Ranchers plead for help to fight a devastating pest on its way back to Texas
It’s been decades since the New World Screwworm was a problem in the U.S.

By Michael Marks Texas Standard

Orininal article on the Texas Standard website (printed with permission).
https://www.texasstandard.org/stories/new-world-screwworm-spread-mexico-texas-cattle/

May 12 update: U.S. Agriculture Secretary Brooke Rollins closed U.S. ports of entry to cattle, horses and bison from Mexico on Sunday, after reports that the New World Screwworm had been found as far north as the Mexican states of Oaxaca and Veracruz.

“This is not about politics or punishment of Mexico, rather it is about food and animal safety,” Rollins said in a statement.

The previous version of this story continues below.

Agriculture Secretary Brooke Rollins, a Texan, spoke to reporters in front of the White House last week about a dangerous pest on its way back to the United States.

“The New World Screwworm, the NWS for short, is a scourge that is making its way from Latin America up through Mexico,” Rollins said. “And if it hits America, it is going to be absolutely devastating to our cattle industry at the top of the list, frankly to a lot of our industries.” 
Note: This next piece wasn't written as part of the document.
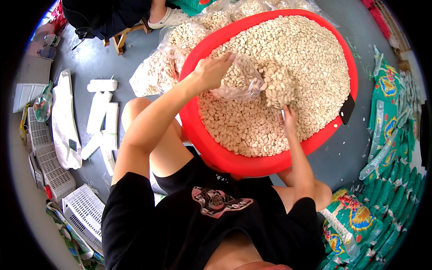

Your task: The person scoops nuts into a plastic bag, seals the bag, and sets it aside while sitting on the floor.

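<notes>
A large red plastic tub full of pale flat seeds stands before me. Over its left part my left hand grips the rim of a clear plastic bag, which holds many seeds and has its mouth towards the right. Just right of the bag, my right hand holds a scoop, mostly hidden under a heaped, motion-blurred load of seeds. A black object rests on the tub's right rim.
Filled clear bags of seeds lie beyond the tub. Another person's foot in a white clog is near a wooden stool. White plastic rolls and white baskets are at left. Green printed bags lie at right.
</notes>
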Tool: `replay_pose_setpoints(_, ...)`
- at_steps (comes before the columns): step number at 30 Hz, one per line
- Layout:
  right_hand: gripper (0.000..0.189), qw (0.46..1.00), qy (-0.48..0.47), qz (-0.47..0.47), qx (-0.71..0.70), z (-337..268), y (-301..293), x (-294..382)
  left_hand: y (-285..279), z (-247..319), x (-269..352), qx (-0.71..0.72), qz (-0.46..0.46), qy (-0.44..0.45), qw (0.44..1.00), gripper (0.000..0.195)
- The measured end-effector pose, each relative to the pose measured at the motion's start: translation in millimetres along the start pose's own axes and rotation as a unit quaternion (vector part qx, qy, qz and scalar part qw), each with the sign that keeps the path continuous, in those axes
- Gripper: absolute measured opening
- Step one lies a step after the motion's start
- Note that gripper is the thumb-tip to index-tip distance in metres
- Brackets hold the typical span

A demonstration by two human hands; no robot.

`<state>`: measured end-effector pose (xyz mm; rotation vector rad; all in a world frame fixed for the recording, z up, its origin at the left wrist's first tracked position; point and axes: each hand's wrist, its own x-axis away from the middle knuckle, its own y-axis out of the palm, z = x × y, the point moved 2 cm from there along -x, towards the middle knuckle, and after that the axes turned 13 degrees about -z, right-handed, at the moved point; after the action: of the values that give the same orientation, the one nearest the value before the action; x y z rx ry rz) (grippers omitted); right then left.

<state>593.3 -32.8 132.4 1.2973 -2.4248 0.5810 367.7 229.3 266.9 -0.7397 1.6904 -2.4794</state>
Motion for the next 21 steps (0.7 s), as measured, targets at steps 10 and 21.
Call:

The New World Screwworm – actually a fly – was a huge problem for U.S. livestock and wildlife until it was eradicated in the 1960s, and pushed south all the way to Colombia.

Recently however, the screwworm’s steadily made its way north, back toward the United States. The U.S. needed Mexico’s help to control the screwworm, and it wasn’t getting it.

For years, the U.S. Department of Agriculture has strategically dropped sterilized screwworms from airplanes to prevent their spread. Rollins said that authorities in Mexico held this up with bureaucratic delays and taxes on equipment.

“The sterile flies on the planes that we’re trying to land, that is what will push that New World Screwworm back into the south of Mexico and into southern Latin America,” Rollins said. “We were having all sorts of trouble landing those planes. They wouldn’t let us land them.”

So Rollins wrote a letter to Julio Berdegué Sacristán, Mexico’s agriculture and rural development secretary, saying that if these delays continued, the U.S. would stop accepting imports of Mexican cattle.

The impasse between the two countries broke shortly afterward. But a bigger problem remains: pushing screwworms back south again before they reach the United States.

Controlling the screwworms

Generations of American ranchers fought screwworms.

“In the past when we did have screwworms, and we’re going back to the 1960s, ’70s, I remember reading about cases in the Dakotas,” said Max Scott, a professor of entomology at North Carolina State University.

Their screw-shaped larvae burrow into the sensitive spots of mammals, causing disease, infection and death.

“This is a critter that we don’t want back in the U.S.,” said David Anderson, a livestock professor and extension economist with Texas A&M University. “If you have livestock, you’re going to be out there all the time checking your animals for any wound. … I think would be a pretty devastating thing if we were to get it back.”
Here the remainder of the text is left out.